I'm really not a violent person. More than anything I was furious at myself for the hatred toward Bonnie boiling over in my soul. I wish I could say is she the only cranky customer I ever have. The truth is, most of my day I spend trying to massage the egos of condescending suburbanites who spit on my very existence. It's enough to make a man an athiest. And we wonder why people think religion is a tool of oppression and hatred. We treat our dogs better than our own Christian brothers and sisters. Glory, glory hallelujah."
I had to laugh when I read that man's frustrated account of working in Christian retail and having to deal with "so-called Christians," mainly because it brings such a keen reminder of my friend Dimple's retail experiences with "so-called Apostolic/Pentecostals."
Dimples is a guy, and of course you can't tell a guy is A/P unless his wife, mother or girlfriend is with him. So being completely oblivious of his religious affiliation, other A/Ps would waltz in his store all the time and treat him like cr -- er, manure. "This one Pentecostal lady is the rudest customer of all!" he vented to me day. "So I finally got tired of it, and today I told her, 'You're Pentecostal, aren't you? Well, if all Pentecostals are as rude as you are, I'll never be Pentecostal!'"
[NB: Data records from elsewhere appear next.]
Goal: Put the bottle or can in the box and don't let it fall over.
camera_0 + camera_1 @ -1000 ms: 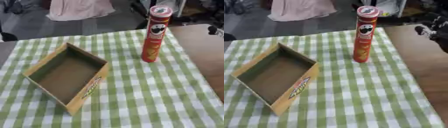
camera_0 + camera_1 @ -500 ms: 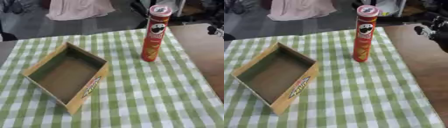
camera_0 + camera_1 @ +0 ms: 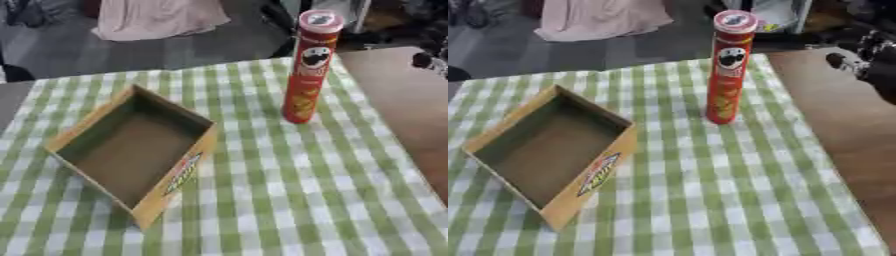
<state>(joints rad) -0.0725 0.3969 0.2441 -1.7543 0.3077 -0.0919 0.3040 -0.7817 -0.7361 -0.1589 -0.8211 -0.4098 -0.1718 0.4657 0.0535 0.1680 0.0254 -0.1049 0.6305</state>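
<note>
Hand (image 3: pixel 866 62): my right, at the right edge beyond the cloth; cannot tell how its fingers sit. Red can (image 3: pixel 726 70) upright on the green checked cloth (image 3: pixel 710 190) over the surface, well apart from the empty cardboard box (image 3: pixel 140 150) to its left.

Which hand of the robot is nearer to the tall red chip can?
Right. The right hand is at the view's right edge, apart from the tall red chip can. The left hand is not in view.

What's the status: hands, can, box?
Right hand at right edge, clear of can, fingers unclear. Left hand unseen. Red can upright on cloth, untouched. Box open, empty. Nothing between.
</note>
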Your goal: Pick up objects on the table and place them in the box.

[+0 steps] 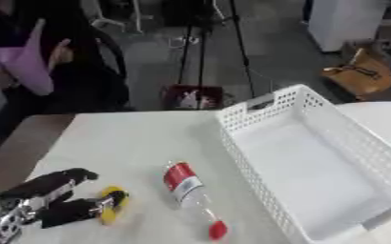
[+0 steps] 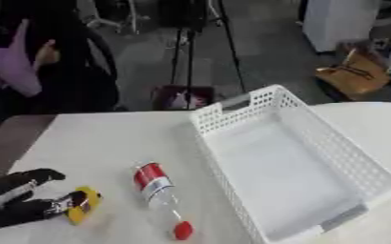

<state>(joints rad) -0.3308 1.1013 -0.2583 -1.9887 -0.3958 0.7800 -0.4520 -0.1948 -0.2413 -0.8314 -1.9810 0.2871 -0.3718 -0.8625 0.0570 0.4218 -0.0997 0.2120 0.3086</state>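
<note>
Left hand [image 1: 53, 200] at the table's [image 1: 124, 138] near-left corner — fingers curled around a small yellow object [image 1: 112, 205]. Clear bottle [image 1: 192, 195] with red label lies near the front edge, just left of the empty white basket [image 1: 332, 119]. Right hand unseen.

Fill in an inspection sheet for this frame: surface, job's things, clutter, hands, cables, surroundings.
Surface: white table, with a brown strip along its left edge.
Job's things: white perforated box, nothing seen inside; clear bottle with a red label and red cap, lying on its side left of the box; small yellow object at the lower left.
Clutter: nothing seen.
Hands: left hand at the lower left, fingers at the yellow object, its thumb against it; whether it grips cannot be told. Right hand not in view.
Cables: nothing seen on the table.
Surroundings: tripod legs and a brown chair on the floor beyond the table.
</note>
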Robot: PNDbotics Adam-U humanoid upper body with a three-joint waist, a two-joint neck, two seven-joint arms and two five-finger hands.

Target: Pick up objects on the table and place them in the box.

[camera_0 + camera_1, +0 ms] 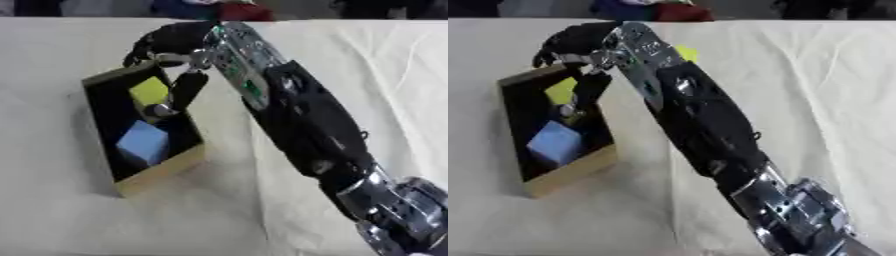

"Dimples!" I was horrified. "You didn't really tell her that, did you?"
"No," he sighed. "But I wanted to."
To their credit, people from my church were always nice to him, he reports. Until he wanted to date me that is, because he's Pentecostal. In my tiny neck of the woods, independent Apostolics and UPC Pentecostals are not the same and never the twain shall meet, either. Indie Apostolics are the ultra-cons . . .
("You can always tell who's Apostolic," Dimples observed once, "because her hair is perfect.")
while the Pentecostals are going to hell . . .
("And you can always tell who's Pentecostal because her skirt is always split.")
according to us perfectly-coiffed, Freez-It sniffin' Apostolics. My brother and I are the only ones who have dared to date those compromising Pentecostals who are watering down the message and turning the grace of God into lasciviousness and sensuality with their videos and hierarchial organizations. (My brother and I are such rebels.) Dimples is the most pure, spiritually committed guy I know, while my brother's girlfriend, a girl I'll call Nurse Roses, is a soft-spoken beauty who never forgets anyone's birthday. It's just too bad they're going to hell.